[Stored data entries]
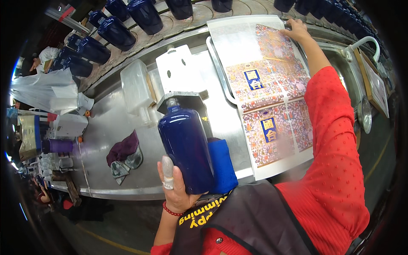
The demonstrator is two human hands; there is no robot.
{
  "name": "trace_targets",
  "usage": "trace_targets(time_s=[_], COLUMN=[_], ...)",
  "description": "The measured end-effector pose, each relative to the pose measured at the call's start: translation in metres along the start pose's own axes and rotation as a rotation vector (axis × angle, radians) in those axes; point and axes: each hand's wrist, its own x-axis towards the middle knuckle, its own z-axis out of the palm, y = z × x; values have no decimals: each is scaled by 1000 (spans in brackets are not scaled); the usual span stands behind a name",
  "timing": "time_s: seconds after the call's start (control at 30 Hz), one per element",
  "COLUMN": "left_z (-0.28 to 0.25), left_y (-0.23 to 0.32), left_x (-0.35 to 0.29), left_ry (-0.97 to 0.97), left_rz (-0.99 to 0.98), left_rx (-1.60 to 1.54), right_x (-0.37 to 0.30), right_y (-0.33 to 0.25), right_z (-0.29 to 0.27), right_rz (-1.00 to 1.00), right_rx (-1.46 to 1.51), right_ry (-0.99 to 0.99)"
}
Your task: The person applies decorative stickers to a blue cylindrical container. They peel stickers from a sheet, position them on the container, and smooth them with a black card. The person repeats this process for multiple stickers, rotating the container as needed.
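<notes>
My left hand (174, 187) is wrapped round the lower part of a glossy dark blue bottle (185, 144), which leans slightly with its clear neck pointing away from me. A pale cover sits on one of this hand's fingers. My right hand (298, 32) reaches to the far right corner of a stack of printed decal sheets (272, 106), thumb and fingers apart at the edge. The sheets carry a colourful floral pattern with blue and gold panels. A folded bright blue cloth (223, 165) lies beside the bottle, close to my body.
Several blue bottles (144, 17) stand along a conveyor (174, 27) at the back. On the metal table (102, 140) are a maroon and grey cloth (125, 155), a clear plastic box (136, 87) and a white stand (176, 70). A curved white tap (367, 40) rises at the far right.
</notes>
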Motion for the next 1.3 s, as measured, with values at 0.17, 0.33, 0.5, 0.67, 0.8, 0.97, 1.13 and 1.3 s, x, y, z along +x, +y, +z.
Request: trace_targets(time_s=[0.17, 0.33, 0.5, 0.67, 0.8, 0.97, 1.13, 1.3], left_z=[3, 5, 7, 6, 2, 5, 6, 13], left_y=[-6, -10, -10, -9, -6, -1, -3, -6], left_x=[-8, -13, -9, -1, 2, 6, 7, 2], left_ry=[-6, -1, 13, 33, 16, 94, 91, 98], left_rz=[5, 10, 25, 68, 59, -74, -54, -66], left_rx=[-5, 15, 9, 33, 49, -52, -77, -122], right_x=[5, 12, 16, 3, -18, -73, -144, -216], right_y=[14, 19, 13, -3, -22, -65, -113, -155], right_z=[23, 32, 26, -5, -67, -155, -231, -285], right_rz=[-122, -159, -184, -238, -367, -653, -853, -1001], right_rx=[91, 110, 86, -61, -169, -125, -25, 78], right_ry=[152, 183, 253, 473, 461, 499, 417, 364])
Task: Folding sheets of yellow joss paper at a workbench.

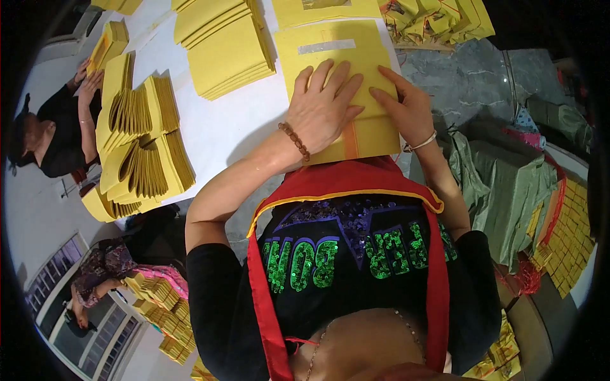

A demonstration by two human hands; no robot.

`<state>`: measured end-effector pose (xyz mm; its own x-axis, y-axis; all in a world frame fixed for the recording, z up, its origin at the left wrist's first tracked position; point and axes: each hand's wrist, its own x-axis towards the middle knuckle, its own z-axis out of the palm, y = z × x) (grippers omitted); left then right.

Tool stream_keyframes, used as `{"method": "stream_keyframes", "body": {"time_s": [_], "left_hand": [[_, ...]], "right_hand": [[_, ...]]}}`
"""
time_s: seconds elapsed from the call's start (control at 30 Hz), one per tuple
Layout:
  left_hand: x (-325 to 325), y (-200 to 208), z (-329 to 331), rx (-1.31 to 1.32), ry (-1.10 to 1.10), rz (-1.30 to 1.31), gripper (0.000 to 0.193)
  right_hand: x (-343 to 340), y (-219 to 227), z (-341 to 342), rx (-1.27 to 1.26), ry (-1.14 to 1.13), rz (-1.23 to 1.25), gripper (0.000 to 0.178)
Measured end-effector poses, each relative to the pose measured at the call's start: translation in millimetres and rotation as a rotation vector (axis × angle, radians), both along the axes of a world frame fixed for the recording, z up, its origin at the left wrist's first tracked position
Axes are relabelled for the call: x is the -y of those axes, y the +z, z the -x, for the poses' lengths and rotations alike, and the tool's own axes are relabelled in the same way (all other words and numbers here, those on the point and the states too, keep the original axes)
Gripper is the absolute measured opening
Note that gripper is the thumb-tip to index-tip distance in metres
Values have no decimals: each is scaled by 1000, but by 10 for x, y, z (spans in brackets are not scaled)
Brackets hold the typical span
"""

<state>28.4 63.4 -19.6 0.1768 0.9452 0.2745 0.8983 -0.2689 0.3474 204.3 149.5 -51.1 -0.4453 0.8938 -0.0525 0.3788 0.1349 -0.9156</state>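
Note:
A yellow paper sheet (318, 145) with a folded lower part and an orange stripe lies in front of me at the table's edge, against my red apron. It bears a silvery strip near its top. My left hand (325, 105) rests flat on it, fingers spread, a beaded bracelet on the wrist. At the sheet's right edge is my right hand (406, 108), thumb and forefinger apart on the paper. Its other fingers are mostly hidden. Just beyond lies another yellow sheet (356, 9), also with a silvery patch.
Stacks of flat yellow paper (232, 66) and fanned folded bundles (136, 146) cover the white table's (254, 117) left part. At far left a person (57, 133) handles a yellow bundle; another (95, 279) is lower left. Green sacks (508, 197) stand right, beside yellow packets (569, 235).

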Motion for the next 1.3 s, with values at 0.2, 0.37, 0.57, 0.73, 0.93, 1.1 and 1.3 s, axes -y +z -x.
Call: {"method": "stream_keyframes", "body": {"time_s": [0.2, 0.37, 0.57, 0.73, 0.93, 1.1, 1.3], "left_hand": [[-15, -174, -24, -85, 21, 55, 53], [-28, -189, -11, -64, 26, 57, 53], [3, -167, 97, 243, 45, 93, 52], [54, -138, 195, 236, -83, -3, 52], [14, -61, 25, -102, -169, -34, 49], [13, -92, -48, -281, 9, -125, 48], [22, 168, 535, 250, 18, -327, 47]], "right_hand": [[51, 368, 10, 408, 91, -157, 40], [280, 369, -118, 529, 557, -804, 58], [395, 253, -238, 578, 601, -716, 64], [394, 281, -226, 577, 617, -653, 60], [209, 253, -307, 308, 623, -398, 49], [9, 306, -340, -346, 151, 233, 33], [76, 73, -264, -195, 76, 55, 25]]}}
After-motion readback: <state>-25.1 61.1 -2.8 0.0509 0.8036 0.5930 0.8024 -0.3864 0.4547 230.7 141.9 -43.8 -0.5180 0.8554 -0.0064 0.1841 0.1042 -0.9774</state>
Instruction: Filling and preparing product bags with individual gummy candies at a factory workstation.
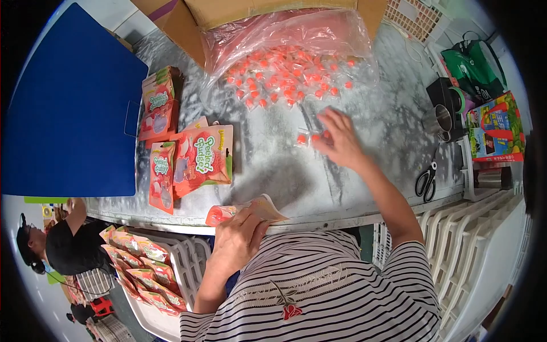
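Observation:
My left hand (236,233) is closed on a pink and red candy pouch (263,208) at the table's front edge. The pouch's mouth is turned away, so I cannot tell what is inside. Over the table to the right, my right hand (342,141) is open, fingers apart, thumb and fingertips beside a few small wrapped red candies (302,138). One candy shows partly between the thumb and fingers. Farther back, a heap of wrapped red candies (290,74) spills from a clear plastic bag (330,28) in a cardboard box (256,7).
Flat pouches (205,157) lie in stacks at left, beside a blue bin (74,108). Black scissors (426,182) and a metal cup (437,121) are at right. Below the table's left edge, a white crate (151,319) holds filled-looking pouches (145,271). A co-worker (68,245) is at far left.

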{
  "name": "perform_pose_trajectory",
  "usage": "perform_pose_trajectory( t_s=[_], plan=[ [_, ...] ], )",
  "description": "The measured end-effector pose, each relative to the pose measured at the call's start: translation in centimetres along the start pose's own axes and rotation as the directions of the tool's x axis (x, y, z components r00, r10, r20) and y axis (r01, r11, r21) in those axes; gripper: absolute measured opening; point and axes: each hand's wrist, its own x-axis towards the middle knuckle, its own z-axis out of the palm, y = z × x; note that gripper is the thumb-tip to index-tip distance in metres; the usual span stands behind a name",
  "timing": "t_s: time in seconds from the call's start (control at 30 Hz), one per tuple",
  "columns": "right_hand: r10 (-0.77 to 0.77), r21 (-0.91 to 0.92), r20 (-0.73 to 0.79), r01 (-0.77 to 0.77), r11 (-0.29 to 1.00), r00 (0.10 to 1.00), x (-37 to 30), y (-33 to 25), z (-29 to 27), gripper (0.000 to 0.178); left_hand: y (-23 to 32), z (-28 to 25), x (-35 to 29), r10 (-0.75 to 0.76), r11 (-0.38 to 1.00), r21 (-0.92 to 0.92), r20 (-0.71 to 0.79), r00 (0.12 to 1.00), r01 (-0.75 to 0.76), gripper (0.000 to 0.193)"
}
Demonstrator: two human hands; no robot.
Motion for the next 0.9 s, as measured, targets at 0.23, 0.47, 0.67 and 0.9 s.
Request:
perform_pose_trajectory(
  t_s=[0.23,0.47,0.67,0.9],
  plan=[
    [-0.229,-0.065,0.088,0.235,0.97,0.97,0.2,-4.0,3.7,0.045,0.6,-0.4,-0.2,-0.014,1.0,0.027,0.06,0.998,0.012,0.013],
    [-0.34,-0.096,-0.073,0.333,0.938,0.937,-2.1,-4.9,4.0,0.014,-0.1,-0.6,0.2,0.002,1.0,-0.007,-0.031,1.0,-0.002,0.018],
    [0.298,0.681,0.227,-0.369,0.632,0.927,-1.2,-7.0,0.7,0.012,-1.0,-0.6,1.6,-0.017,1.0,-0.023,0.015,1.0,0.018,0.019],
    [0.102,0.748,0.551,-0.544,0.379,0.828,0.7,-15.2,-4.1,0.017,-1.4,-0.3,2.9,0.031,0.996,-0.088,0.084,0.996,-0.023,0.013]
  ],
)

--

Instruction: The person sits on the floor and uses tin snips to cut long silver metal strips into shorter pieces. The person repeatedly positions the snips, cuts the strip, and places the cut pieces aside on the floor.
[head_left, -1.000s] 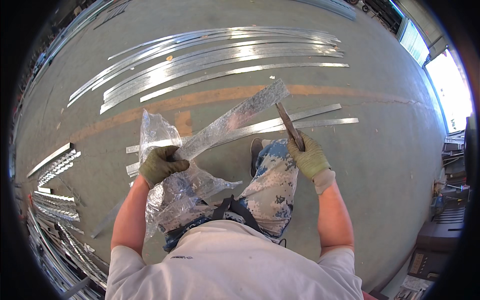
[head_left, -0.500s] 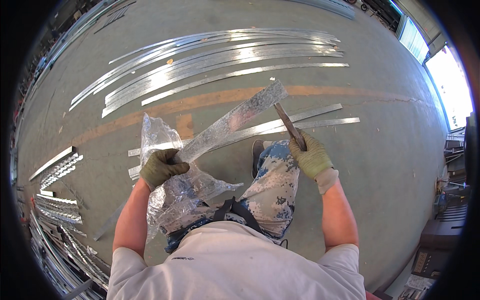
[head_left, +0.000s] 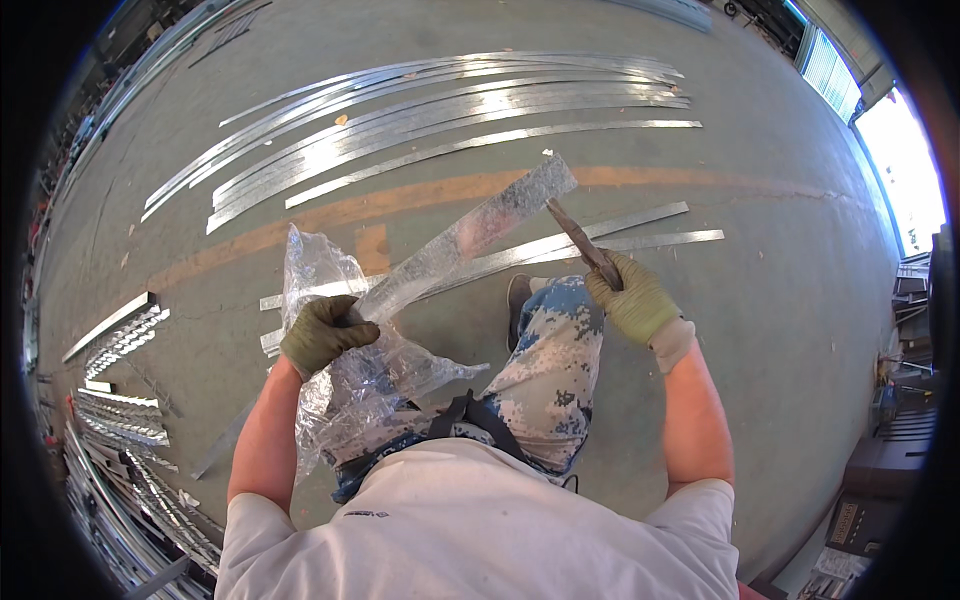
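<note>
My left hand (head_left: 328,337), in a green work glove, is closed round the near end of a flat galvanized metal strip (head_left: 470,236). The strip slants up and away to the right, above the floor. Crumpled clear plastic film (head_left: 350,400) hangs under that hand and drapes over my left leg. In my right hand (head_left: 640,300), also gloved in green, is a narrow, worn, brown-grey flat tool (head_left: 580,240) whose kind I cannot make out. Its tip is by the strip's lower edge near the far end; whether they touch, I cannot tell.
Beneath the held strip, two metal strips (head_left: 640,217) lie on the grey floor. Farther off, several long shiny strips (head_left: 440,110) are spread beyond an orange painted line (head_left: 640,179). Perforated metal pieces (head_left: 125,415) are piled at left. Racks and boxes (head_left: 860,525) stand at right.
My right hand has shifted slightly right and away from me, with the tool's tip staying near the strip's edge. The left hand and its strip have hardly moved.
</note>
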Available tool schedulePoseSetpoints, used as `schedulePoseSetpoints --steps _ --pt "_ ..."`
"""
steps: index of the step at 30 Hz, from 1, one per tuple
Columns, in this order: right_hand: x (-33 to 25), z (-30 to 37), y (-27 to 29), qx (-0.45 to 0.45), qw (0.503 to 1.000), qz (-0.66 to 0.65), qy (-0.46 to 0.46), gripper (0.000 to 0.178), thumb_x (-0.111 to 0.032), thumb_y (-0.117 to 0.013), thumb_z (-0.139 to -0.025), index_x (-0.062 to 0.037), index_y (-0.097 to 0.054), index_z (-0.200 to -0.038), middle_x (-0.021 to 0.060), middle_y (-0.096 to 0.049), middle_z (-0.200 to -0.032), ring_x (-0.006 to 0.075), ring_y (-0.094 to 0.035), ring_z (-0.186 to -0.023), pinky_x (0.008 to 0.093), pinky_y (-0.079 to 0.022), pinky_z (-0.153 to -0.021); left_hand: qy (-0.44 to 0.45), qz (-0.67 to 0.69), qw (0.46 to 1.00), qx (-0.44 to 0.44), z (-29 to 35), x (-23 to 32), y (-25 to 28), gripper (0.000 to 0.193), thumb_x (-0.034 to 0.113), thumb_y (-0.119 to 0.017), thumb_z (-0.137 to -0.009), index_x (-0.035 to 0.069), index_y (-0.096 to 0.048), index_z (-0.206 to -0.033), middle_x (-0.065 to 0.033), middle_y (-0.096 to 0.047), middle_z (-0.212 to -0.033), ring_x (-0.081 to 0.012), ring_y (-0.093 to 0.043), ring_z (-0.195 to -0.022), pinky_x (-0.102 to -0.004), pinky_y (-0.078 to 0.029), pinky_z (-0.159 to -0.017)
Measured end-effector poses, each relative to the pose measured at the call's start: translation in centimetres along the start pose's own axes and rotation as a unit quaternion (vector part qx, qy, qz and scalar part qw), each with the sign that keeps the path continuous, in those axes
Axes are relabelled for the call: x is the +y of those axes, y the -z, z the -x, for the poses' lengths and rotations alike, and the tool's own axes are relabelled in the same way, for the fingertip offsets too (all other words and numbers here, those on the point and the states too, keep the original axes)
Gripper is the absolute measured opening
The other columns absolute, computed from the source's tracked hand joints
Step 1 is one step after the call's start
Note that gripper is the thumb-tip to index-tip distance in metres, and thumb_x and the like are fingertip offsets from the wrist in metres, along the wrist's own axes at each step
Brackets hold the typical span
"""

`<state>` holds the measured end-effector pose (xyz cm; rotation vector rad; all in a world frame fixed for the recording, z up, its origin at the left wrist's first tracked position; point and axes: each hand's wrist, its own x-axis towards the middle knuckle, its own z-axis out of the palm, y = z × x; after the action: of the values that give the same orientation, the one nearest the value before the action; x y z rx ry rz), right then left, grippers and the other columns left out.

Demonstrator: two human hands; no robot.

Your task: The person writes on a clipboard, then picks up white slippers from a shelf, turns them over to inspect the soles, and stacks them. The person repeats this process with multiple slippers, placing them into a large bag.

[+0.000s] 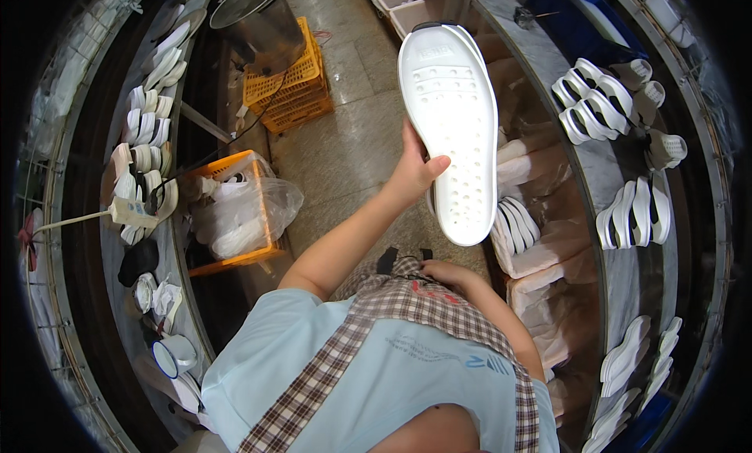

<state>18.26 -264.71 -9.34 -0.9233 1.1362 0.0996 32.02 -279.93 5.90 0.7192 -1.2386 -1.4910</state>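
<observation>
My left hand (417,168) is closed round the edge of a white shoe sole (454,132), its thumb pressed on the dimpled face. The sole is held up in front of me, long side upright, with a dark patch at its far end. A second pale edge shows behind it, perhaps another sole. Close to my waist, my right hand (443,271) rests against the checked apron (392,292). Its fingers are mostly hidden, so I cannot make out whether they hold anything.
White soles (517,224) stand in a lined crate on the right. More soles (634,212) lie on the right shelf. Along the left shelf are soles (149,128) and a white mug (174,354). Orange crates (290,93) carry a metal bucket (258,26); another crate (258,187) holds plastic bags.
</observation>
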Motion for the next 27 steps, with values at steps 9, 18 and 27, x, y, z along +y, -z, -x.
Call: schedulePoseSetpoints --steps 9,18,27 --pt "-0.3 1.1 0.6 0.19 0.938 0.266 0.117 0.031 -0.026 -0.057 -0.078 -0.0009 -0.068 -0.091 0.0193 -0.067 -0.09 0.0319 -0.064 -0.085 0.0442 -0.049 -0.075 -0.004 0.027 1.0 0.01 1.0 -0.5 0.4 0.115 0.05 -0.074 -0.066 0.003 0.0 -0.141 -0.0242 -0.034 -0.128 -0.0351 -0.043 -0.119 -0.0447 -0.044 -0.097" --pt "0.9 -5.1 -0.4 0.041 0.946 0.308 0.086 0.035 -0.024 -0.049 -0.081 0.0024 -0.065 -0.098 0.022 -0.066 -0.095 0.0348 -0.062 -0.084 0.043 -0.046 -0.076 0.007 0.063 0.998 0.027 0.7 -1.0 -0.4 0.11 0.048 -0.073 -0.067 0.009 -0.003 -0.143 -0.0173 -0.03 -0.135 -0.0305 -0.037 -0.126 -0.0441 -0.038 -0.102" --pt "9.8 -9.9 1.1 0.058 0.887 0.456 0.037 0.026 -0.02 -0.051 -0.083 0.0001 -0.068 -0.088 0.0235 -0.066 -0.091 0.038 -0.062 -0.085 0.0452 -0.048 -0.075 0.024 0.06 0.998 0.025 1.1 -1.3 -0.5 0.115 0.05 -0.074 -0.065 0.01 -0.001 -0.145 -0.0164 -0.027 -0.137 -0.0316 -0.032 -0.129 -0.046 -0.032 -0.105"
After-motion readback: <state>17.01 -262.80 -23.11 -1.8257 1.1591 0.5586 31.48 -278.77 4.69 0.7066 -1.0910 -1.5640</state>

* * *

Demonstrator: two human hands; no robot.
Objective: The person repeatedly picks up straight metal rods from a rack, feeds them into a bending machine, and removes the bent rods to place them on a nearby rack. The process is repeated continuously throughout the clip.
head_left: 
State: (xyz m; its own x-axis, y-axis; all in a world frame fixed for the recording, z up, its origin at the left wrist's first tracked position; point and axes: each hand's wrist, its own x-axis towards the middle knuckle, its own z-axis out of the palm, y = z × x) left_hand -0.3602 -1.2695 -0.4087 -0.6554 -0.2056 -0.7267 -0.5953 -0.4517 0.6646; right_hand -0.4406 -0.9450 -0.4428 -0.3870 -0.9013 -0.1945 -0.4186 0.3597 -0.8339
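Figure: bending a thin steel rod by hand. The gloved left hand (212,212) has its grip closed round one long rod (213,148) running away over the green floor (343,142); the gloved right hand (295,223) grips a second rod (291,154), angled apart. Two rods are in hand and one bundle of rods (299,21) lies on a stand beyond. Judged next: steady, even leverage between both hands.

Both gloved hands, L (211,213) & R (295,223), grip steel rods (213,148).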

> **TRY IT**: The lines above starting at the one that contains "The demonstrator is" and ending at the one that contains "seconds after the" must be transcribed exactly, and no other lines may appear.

> **EXERCISE OUTPUT**:
The demonstrator is two human hands; there is no robot.
{
  "name": "trace_targets",
  "usage": "trace_targets(time_s=[_], COLUMN=[_], ...)",
  "description": "The measured end-effector pose, each relative to the pose measured at the call's start: translation in metres along the start pose's own axes and rotation as a rotation vector (axis × angle, radians) in those axes; point and axes: each hand's wrist, its own x-axis towards the middle knuckle, its own z-axis out of the palm, y = z × x; values have no decimals: each is scaled by 1000 (spans in brackets are not scaled); the usual span stands behind a name",
  "timing": "time_s: seconds after the call's start (control at 30 Hz), one per element",

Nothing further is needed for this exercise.